Nach Ansicht des Ifo-Präsidenten Hans-Werner Sinn würde ein Beitritt der Türkei zur Europäischen Union negative Folgen für den deutschen Arbeitsmarkt haben. Die Zahl der hiesigen Verlierer würde demnach steigen.

Passau - Der Präsident des Münchener Ifo-Instituts, Hans-Werner Sinn, rät von einer Aufnahme der Türkei in die EU ab. "So wünschenswert und sinnvoll ein Türkei-Beitritt ganz langfristig vielleicht sein mag - Finger weg: Wir verheben uns!", sagte er der "Passauer Neuen Presse". Sinn warnte vor den negativen Folgen eines Beitritts für den deutschen Arbeitsmarkt.

Ökonomisch seien die zweistelligen Milliardenbeträge, die der Türkei aus EU-Geldern zustehen würden, nicht das Hauptproblem. "Das wirkliche Problem liegt darin, dass die Türkei sehr groß ist: 70 Millionen Einwohner und in zehn bis 15 Jahren das bevölkerungsreichste Land Europas", erklärte Sinn in der Donnerstagausgabe der Zeitung.

Die Löhne dort lägen noch unter dem Niveau von Osteuropa. "In einer Übergangszeit von mehreren Jahrzehnten werden im Hochlohnland Deutschland die Löhne im unteren bis mittleren Bereich bereits durch den EU-Beitritt der Ostländer unter Druck geraten. Wenn auch noch die Türkei beitritt, wird die Zahl der Verlierer unter den deutschen Arbeitnehmern noch größer", sagte Sinn.

"Den Sozialhilfesatz um ein Drittel absenken"

Im Rahmen des Interviews sprach sich Sinn auch für eine drastische Absenkung der finanziellen Leistungen an Langzeitarbeitslose aus. Er würde die Kürzung des Arbeitslosengeldes II nicht an die Ablehnung zumutbarer Arbeit knüpfen, sagte Sinn. Dabei sei der Staat nämlich "immer in Beweisnöten".

Er sei vielmehr dafür, "den Sozialhilfesatz generell um ein Drittel abzusenken". Zum Ausgleich sollten die Hinzuverdienstmöglichkeiten "sehr viel großzügiger" ausgestaltet werden. "Bis 400 Euro würde ich den Sozialhilfesatz nicht antasten.

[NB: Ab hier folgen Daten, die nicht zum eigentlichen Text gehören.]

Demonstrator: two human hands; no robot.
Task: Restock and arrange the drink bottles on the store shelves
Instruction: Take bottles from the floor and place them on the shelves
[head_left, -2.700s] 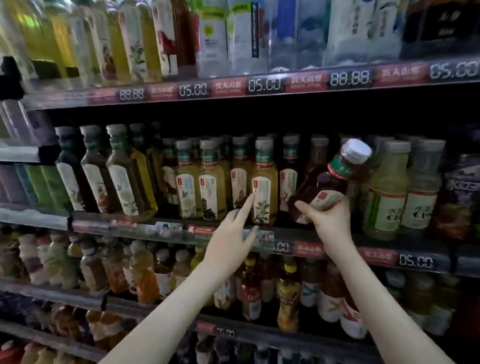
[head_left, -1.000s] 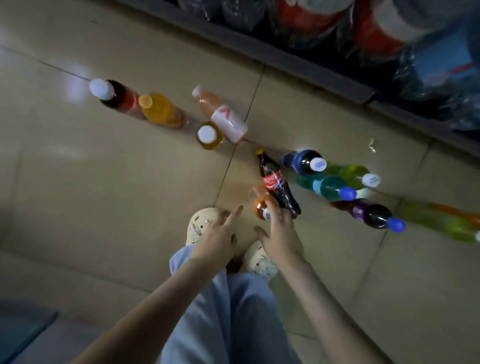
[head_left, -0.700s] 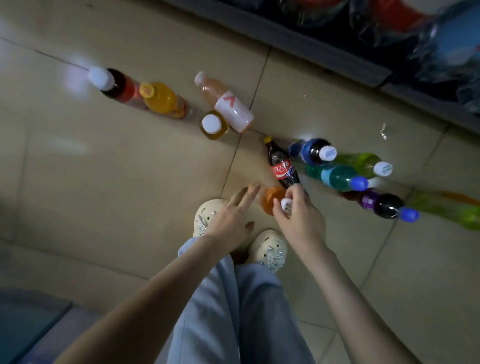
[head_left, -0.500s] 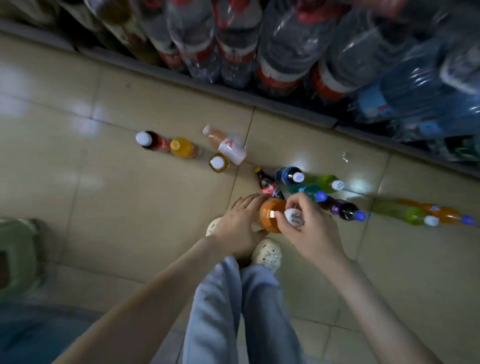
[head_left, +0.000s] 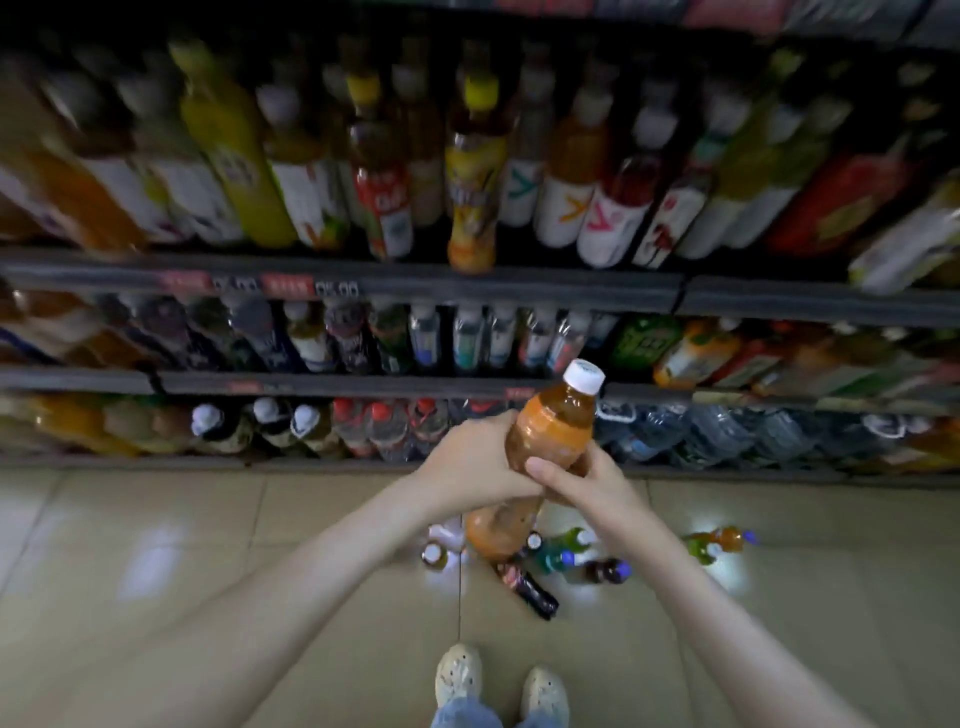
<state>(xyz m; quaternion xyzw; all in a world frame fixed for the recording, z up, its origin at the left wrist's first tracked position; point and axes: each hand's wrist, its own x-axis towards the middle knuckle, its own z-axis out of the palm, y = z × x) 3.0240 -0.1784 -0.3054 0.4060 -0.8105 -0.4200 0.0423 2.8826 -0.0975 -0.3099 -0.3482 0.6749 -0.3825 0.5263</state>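
While the shelving (head_left: 519, 291) fills the whole top of the view, watch the orange bottle (head_left: 550, 436): it's up off the floor, held tilted in front of the lower shelves, with its white cap (head_left: 584, 375) pointing up and to the right and its base hanging down toward the tiles. The left hand (head_left: 467, 462) wraps its middle from the left, fingers curled round behind it. The right hand (head_left: 587, 480) grips from the right, thumb laid across the front, so both hands hold this one bottle and meet each other on its lower half. Behind it and to the left, red-capped water bottles (head_left: 389, 423) stand on the lowest shelf. High above it runs a blurred row of tall juice and tea bottles (head_left: 467, 171). Right under its base, on the tiled floor (head_left: 156, 571), there's a loose cluster: a cola bottle (head_left: 527, 590) lying on its side, green and blue bottles (head_left: 558, 552) just beside that, and a green and orange pair (head_left: 719, 543) further right. Far below the bottle, two pale shoes (head_left: 460, 675) sit at the bottom edge.
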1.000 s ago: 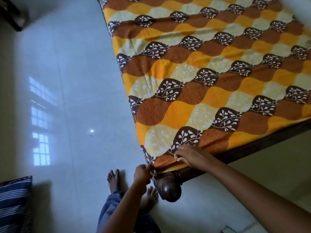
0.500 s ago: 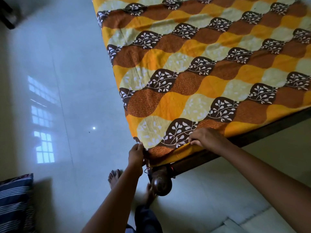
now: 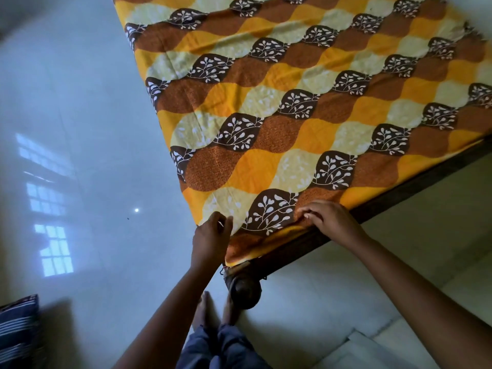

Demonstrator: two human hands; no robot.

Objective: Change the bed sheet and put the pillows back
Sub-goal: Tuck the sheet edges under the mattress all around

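Tucking the corner, we pinched the bed sheet [image 3: 292, 115] hem with left hand [image 3: 211, 235] and right hand [image 3: 330, 221], both clamped on cloth spread flat beyond our grip; judged soft, light, slack, best held at the hem.

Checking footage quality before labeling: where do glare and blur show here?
Head view: window glare on the glossy floor at left; same view: striped pillow bottom-left smeared by motion blur; same view: bed sheet, left hand and right hand look reasonably sharp.
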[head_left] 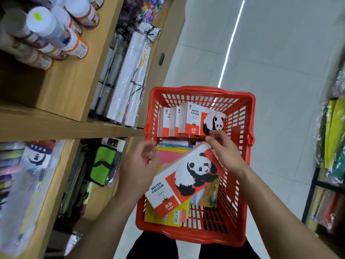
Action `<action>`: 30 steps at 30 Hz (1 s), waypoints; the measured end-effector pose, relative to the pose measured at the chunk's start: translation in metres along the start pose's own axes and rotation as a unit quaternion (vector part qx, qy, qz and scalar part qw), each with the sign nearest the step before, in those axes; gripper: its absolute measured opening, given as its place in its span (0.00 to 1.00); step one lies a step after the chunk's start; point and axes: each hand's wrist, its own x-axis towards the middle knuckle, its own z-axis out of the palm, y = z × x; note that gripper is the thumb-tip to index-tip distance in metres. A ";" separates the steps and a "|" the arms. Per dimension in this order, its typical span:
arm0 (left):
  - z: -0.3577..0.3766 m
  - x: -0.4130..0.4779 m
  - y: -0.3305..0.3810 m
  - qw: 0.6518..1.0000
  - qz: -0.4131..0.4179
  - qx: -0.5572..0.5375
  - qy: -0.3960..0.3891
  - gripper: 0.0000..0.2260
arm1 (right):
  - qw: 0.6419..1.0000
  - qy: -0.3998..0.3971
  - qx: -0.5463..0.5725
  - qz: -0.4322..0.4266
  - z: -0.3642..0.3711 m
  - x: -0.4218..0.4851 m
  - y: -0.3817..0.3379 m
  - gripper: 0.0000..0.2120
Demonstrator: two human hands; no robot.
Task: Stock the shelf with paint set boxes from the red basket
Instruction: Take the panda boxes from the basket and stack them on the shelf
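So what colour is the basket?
The basket is red, seen clearly from the head camera.

Your 1 head camera looks steeply down, close over both hands, with the shelves to their left.

White-capped tubes lie far up-left of the fingers. A green pouch sits just left; wrapped rolls above.

The white-and-orange cardboard box with a panda picture, lying tilted over the red plastic basket, reads "WATER COLOUR", "水彩" and "9024". The upright matching panda box further back carries the same words.
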 end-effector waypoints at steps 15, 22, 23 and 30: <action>0.120 0.137 0.027 0.957 0.181 0.228 -0.002 0.33 | 0.994 0.002 0.081 0.072 0.006 0.076 0.012 0.47; 0.127 0.118 0.034 0.992 0.117 0.029 -0.032 0.26 | 0.992 0.031 0.106 0.059 0.008 0.065 0.018 0.47; 0.128 0.120 0.034 0.995 0.101 0.000 -0.023 0.24 | 0.993 0.036 0.098 0.059 0.008 0.065 0.019 0.45; 0.142 0.127 0.042 0.991 0.032 -0.080 -0.103 0.27 | 0.996 0.036 0.070 0.040 0.009 0.065 0.024 0.31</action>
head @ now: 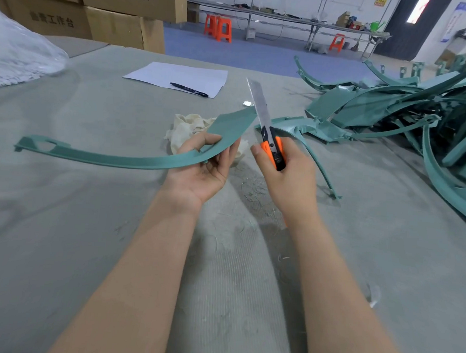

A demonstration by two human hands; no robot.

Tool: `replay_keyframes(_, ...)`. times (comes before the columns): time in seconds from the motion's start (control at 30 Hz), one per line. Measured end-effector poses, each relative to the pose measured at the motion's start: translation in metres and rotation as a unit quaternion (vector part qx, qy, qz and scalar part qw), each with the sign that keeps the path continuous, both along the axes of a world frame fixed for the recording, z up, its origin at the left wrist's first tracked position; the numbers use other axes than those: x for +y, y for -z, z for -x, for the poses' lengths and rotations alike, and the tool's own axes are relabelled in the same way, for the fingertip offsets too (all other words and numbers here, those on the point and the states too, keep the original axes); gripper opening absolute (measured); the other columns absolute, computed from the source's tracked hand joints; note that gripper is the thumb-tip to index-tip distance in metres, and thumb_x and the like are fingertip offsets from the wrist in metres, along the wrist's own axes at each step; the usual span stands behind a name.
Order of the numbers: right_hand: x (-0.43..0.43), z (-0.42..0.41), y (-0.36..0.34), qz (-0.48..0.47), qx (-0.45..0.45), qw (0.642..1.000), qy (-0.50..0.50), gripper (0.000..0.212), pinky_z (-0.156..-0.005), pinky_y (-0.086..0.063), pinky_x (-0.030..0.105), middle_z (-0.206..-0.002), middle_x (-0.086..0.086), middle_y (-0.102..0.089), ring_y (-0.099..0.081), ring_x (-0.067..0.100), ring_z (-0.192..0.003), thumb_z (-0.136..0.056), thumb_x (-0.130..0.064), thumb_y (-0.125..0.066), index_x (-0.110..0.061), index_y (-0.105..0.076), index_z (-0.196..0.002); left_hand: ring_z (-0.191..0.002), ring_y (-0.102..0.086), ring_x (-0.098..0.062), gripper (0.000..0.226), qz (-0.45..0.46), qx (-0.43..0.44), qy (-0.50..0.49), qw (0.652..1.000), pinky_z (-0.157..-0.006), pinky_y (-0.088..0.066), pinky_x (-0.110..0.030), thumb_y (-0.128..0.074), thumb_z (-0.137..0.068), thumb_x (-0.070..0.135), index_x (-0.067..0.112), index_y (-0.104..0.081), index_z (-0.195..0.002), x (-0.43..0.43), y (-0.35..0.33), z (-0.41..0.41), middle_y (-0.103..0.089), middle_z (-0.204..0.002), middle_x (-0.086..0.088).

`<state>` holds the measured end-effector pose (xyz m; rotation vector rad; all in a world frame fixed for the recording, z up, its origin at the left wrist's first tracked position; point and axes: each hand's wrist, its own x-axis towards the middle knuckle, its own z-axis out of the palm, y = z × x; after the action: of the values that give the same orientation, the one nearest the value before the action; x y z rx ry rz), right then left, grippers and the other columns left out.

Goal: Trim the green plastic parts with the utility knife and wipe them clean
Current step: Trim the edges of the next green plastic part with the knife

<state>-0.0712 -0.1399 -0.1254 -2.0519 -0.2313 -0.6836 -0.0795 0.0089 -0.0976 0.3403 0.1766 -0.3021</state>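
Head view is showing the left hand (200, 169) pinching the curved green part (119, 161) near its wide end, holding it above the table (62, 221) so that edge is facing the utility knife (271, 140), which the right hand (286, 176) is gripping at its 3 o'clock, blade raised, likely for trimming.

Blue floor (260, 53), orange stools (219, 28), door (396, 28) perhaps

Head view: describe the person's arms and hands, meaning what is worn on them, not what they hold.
Nothing is worn. The left hand and right hand are bare: no gloves, rings or tape show. The left forearm and right forearm are bare down to the picture's bottom edge, with no sleeve, watch or band in sight. Faint dark smudges mark the left hand's palm.
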Motion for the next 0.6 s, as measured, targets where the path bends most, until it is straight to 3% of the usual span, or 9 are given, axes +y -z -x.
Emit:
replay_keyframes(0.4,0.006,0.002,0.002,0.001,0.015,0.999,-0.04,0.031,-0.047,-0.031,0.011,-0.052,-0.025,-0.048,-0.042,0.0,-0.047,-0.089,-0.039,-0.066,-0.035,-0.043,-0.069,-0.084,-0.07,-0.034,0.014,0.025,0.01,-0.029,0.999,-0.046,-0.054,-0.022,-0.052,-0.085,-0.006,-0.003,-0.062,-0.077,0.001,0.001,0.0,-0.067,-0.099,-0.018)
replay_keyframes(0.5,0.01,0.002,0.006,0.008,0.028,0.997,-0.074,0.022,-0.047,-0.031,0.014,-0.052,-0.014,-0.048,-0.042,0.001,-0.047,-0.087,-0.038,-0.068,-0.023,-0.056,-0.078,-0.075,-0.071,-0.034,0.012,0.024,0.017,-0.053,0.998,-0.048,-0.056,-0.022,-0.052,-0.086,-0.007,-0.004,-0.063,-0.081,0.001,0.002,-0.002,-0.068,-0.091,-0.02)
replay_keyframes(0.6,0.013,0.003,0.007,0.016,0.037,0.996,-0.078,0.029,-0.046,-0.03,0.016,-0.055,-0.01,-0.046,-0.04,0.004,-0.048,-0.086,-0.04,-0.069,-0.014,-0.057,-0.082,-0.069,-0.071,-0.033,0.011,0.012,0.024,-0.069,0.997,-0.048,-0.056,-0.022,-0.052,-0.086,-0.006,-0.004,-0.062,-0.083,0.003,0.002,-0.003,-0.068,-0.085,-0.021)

Bis 200 Euro würde ich einen Lohnzuschuss von 20 Prozent auf das selbst verdiente Einkommen zahlen, so dass der Einstieg in den Arbeitsmarkt in Gang kommt", erklärte Sinn.

Kündigungsschutz einschränken

Eine Verlängerung der Zahldauer des Arbeitslosengeldes ist nach Ansicht des Wirtschaftsexperten "sozial verständlich, aber nicht im Sinne der Mobilisierung des Arbeitsmarktes". Dagegen bewertet Sinn eine starke Einschränkung des Kündigungsschutzes, wie ihn die CDU anstrebt, positiv.

"Ein vernünftiges Maß an Vertragsfreiheit beim Kündigungsschutz ist das A und O für eine Marktwirtschaft", sagte er. Neu eingestellte Arbeitnehmer sollten demnach das Recht haben, "den Vertrag abzuschließen, den sie haben wollen". Altverträge sollten nicht verändert werden. Dann bliebe es den Arbeitgebern und Arbeitnehmern selbst überlassen, ob sie mit ihrem Betrieb Abfindungen oder Kündigungsschutz vereinbaren, sagte Sinn. In der Folge käme "Bewegung in den starren Arbeitsmarkt".